SUPPLIED INFORMATION
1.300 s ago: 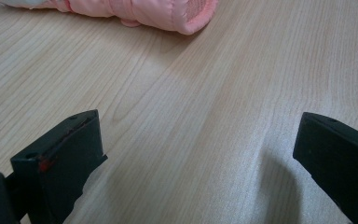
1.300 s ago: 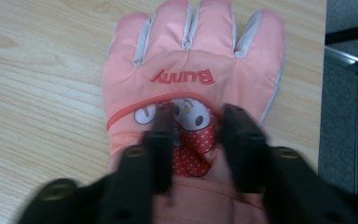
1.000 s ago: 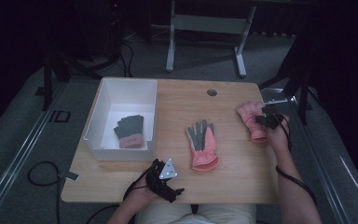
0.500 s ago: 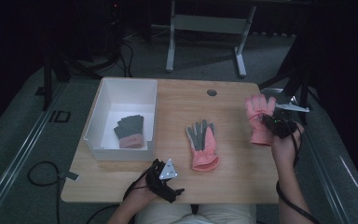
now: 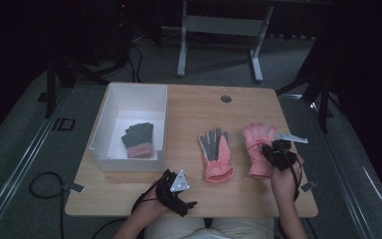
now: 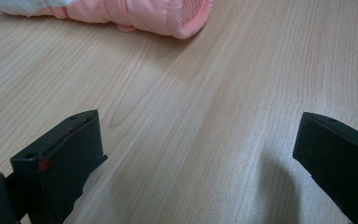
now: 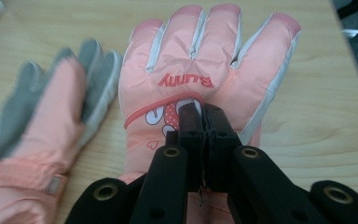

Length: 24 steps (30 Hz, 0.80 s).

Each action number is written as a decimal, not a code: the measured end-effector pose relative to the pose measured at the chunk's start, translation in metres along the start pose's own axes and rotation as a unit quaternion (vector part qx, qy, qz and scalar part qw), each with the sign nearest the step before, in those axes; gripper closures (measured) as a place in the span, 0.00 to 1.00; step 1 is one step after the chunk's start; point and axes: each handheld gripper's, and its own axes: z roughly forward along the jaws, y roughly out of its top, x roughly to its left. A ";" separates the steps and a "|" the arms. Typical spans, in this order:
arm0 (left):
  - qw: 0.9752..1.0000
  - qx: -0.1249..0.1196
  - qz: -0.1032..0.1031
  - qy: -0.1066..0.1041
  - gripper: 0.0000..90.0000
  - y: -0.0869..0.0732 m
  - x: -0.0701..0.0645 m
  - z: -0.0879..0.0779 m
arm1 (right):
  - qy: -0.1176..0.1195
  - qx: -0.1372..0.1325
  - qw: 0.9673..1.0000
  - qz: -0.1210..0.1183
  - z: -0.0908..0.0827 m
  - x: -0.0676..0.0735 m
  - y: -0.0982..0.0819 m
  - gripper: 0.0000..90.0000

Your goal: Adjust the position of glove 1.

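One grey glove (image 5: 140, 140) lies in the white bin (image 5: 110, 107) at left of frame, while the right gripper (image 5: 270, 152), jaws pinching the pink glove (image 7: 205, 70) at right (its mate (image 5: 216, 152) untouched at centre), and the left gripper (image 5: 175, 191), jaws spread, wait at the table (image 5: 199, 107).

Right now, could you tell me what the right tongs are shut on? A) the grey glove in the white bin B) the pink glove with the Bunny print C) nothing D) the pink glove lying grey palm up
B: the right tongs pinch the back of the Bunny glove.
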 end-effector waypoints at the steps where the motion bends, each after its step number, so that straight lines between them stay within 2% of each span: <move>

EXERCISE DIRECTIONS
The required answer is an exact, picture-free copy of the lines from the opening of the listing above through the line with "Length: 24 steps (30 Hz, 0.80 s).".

RESULT BELOW
1.300 s ago: 
1.300 s ago: 
1.000 s ago: 
0.500 s ago: 
now: 
now: 
now: 

Length: 24 steps (30 Hz, 0.80 s).

No more output is given for this exercise.